Start of DATA FOR THIS TASK
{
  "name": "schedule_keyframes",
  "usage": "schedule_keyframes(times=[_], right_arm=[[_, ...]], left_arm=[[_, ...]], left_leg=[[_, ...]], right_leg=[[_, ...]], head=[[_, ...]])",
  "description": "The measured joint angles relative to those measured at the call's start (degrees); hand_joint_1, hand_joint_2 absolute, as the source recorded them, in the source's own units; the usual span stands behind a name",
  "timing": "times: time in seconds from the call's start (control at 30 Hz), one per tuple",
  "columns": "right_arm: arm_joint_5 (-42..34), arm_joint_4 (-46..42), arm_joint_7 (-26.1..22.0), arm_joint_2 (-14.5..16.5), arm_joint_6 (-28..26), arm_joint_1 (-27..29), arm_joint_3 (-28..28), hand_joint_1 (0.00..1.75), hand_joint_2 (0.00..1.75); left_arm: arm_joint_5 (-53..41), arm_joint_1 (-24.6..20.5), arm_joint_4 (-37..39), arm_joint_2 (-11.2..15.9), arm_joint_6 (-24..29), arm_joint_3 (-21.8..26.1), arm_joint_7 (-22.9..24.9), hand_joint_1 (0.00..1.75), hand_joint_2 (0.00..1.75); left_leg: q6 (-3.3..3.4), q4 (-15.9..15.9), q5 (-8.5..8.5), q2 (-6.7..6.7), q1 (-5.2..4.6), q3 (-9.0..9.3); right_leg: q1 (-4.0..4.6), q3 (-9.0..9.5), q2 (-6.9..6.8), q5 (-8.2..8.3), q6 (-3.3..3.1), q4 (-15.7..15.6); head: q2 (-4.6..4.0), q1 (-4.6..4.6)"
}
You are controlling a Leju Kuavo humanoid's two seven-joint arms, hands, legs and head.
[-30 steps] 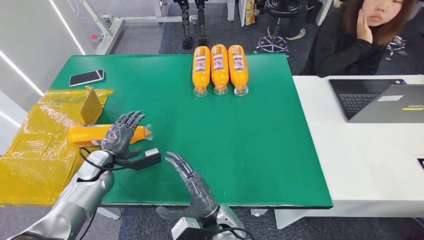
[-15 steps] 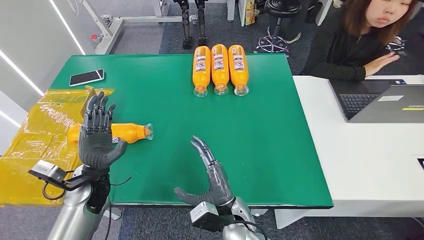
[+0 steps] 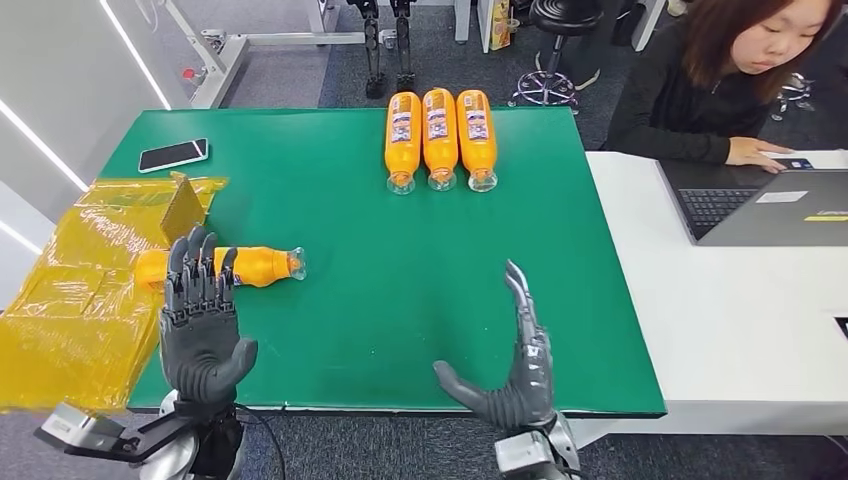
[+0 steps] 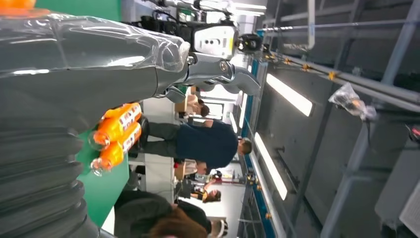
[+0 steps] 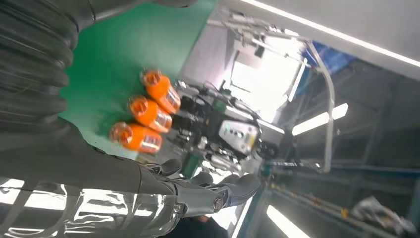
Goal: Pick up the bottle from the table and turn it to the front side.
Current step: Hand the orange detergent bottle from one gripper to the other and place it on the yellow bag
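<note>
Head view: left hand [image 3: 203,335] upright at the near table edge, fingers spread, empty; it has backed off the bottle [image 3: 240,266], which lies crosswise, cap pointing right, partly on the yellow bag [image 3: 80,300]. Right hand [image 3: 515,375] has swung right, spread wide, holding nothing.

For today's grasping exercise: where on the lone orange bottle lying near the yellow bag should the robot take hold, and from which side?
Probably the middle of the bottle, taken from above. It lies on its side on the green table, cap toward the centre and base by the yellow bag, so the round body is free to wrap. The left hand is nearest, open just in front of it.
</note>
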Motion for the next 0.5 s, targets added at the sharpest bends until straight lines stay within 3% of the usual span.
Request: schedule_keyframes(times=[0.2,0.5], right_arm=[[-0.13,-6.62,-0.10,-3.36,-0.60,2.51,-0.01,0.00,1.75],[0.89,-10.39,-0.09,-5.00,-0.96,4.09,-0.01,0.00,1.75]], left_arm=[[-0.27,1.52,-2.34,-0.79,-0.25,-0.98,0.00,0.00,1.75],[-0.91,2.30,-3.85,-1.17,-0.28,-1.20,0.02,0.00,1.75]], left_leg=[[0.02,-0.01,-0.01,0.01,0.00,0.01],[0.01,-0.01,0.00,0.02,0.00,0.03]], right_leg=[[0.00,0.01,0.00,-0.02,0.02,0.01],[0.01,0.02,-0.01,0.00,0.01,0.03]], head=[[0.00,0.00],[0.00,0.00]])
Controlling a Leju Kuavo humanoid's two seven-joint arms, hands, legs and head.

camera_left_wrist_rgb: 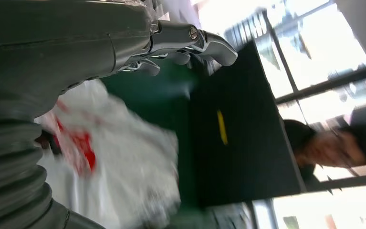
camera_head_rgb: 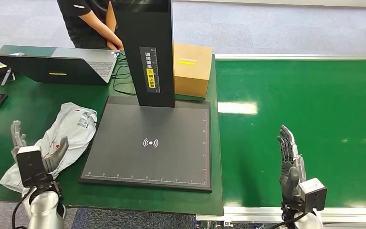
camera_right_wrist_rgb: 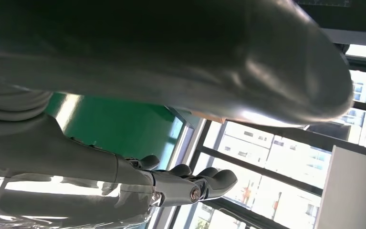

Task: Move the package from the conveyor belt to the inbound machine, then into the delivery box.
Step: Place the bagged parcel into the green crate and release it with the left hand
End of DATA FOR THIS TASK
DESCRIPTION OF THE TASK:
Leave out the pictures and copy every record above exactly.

ANSWER BOX:
{
  "name": "schedule_keyframes",
  "usage": "schedule_keyframes(times=[_], right_arm=[[_, ...]], left_arm=[[_, ...]], left_leg=[[_, ...]], right_leg=[[_, ...]], head=[[_, ...]])",
  "description": "The measured joint angles relative to those measured at the call's start (degrees); hand_joint_1, hand_joint_2 absolute, as the source recorded them, in the source's own units; the usual span stands behind a name",
  "timing": "times: time in seconds from the call's start (control at 30 Hz), one per tuple",
  "columns": "right_arm: arm_joint_5 (-42..34), arm_joint_4 (-46..42), arm_joint_7 (-26.1..22.0), arm_joint_2 (-14.5..16.5), arm_joint_6 (-28..26), arm_joint_1 (-27..29), arm_joint_3 (-28..28), hand_joint_1 (0.00..1.75), hand_joint_2 (0.00..1.75); left_arm: arm_joint_5 (-53..41), arm_joint_1 (-24.6..20.5), arm_joint_4 (-37..39), arm_joint_2 (-11.2..15.9), arm_joint_6 (-24..29), arm_joint_3 (-21.8..26.1), arm_joint_7 (-22.9..24.9), hand_joint_1 (0.00..1.75), hand_joint_2 (0.00..1.75); left_leg: q6 (-3.3..3.4), q4 (-15.9..15.9), q5 (-8.5..8.5), q2 (-6.7..6.7), q1 (-5.2..4.6), q3 (-9.0..9.3); right_leg: q1 (-4.0..4.6), q3 (-9.0..9.5), q2 (-6.9..6.8), q5 (-8.2..8.3), q6 (-3.3..3.1), q4 (-15.7..15.6); head: q2 (-4.6..4.0), q1 (-4.6..4.6)"
}
You are controlling a Leju Kuavo humanoid's two seven-joint arms, hands, legs and head.
[-30 steps] 
[-15 steps] 
[+0 steps] 
[+0 steps] 
[+0 steps] 
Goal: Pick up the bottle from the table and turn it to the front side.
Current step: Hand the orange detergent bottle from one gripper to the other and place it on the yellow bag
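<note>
Head view: left hand [image 3: 203,335] upright at the near table edge, fingers spread, empty; it has backed off the bottle [image 3: 240,266], which lies crosswise, cap pointing right, partly on the yellow bag [image 3: 80,300]. Right hand [image 3: 515,375] has swung right, spread wide, holding nothing.

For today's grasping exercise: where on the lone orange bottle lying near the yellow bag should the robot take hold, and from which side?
Probably the middle of the bottle, taken from above. It lies on its side on the green table, cap toward the centre and base by the yellow bag, so the round body is free to wrap. The left hand is nearest, open just in front of it.
</note>
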Motion for the next 0.5 s, targets added at the sharpest bends until straight lines stay within 3% of the usual span.
Request: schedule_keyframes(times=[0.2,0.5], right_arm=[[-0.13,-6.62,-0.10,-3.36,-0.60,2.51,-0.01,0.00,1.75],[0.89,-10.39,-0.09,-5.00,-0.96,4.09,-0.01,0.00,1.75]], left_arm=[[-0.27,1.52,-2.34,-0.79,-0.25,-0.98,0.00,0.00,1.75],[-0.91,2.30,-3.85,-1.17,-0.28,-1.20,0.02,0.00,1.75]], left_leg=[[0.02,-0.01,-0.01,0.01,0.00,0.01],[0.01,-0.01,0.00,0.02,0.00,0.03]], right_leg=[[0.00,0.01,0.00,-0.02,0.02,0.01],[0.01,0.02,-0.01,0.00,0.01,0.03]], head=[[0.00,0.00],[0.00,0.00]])
Controlling a Leju Kuavo humanoid's two seven-joint arms, hands, legs and head.

camera_left_wrist_rgb: 
camera_head_rgb: 
camera_right_wrist_rgb: 

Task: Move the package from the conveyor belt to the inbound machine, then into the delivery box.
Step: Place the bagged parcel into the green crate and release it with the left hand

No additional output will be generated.